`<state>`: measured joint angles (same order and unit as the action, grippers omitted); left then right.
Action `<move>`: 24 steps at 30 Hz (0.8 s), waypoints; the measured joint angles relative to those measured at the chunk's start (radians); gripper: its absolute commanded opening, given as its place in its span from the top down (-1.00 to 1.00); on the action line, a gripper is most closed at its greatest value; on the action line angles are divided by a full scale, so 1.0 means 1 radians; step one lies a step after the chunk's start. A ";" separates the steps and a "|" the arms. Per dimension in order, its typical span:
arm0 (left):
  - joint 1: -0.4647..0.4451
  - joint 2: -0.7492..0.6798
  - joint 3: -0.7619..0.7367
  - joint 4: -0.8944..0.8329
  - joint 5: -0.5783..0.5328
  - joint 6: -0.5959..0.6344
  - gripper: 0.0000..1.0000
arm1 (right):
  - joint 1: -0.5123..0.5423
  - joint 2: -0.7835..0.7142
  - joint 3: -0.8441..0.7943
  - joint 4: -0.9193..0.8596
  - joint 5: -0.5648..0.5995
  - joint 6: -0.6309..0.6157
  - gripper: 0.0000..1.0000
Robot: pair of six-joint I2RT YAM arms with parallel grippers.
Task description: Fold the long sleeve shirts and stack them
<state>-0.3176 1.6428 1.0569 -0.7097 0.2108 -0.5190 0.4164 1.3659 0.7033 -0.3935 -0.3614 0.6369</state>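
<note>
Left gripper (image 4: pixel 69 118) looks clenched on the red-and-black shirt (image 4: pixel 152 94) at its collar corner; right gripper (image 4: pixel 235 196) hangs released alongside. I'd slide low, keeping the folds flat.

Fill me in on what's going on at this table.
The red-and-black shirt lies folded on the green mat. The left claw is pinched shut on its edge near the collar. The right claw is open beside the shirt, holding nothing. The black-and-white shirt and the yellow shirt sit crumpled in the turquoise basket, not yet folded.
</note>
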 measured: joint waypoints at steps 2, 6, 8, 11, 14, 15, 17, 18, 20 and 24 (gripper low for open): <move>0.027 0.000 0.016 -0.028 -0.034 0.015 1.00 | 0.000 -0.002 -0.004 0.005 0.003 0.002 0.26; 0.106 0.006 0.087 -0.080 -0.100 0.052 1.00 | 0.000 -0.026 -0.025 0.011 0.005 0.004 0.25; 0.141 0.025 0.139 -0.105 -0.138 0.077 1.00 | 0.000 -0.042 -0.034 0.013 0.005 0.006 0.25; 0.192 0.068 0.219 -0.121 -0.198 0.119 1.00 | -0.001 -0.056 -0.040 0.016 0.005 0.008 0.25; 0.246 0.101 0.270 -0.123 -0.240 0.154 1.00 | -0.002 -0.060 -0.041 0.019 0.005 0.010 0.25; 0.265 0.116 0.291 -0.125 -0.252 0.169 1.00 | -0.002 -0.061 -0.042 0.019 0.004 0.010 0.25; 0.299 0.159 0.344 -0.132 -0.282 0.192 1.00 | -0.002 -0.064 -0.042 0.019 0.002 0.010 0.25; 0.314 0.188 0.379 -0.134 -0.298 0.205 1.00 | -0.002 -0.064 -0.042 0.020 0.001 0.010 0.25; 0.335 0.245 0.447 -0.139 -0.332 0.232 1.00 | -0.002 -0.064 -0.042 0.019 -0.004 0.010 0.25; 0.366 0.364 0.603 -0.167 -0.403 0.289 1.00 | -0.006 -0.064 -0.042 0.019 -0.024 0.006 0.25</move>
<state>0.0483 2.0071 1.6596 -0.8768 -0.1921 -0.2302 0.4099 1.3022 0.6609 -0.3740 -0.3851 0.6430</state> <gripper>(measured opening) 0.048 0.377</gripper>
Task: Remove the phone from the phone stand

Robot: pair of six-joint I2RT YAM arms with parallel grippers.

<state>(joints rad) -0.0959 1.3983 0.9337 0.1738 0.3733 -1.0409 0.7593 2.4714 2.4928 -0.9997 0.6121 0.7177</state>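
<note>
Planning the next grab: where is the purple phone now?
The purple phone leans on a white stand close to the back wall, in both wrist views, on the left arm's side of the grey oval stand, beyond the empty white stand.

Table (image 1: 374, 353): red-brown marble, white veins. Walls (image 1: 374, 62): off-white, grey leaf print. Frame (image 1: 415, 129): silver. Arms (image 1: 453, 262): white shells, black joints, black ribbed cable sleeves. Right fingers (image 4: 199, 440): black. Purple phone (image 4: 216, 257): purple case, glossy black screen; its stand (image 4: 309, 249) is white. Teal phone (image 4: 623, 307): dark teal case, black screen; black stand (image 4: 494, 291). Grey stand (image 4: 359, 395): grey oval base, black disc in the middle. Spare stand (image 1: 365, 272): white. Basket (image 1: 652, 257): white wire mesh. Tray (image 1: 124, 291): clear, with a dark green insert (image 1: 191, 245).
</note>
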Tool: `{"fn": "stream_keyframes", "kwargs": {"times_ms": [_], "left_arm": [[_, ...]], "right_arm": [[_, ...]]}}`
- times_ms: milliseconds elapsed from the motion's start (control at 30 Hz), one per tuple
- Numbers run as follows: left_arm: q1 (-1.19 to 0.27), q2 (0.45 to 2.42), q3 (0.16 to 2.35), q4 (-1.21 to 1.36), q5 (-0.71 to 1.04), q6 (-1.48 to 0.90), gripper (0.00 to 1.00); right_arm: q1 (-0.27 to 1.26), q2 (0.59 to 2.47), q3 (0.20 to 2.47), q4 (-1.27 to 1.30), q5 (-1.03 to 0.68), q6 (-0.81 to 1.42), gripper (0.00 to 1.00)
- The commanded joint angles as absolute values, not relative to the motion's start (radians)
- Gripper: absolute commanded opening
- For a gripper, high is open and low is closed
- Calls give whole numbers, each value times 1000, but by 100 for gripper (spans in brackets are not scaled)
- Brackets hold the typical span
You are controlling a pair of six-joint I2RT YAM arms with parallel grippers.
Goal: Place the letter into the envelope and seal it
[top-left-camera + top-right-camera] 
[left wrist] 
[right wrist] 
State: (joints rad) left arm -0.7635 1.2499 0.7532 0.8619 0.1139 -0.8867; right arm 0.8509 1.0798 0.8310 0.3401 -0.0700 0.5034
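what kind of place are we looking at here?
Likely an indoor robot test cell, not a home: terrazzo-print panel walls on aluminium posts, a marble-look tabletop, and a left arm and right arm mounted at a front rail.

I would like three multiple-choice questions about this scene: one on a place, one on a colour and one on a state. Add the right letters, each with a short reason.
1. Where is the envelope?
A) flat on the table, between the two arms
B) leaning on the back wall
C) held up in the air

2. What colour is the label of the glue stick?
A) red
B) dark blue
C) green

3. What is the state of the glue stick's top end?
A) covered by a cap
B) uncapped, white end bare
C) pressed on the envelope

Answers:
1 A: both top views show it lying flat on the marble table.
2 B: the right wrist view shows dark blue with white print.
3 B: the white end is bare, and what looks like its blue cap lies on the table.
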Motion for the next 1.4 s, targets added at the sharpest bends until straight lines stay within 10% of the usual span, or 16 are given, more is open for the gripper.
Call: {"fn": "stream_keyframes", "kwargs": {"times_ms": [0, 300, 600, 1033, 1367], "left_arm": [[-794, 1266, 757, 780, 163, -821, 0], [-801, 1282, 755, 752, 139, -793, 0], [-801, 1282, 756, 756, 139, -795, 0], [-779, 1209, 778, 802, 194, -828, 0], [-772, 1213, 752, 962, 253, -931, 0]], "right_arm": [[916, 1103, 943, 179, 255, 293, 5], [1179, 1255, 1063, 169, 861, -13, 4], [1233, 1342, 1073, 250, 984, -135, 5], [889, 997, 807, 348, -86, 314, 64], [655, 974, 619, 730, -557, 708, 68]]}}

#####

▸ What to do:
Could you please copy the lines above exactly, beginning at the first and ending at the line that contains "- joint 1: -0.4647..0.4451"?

▸ The completed task:
`<state>`: measured joint angles (same order and unit as the action, grippers omitted); left then right.
Action `<move>`: 24 steps at 30 Hz (0.8 s), waypoints; the measured joint angles relative to those measured at the chunk's start (radians); gripper: its absolute commanded opening, given as its place in its span from the top down (-1.00 to 1.00); on the action line, a gripper is most closed at its greatest value; on the action line angles are divided by a full scale, so 1.0 means 1 radians; step one lies a step after the chunk's start. A ";" separates the steps and a "|" the arms. Per dimension in order, its typical span:
arm0 (left):
  - joint 1: -0.4647..0.4451

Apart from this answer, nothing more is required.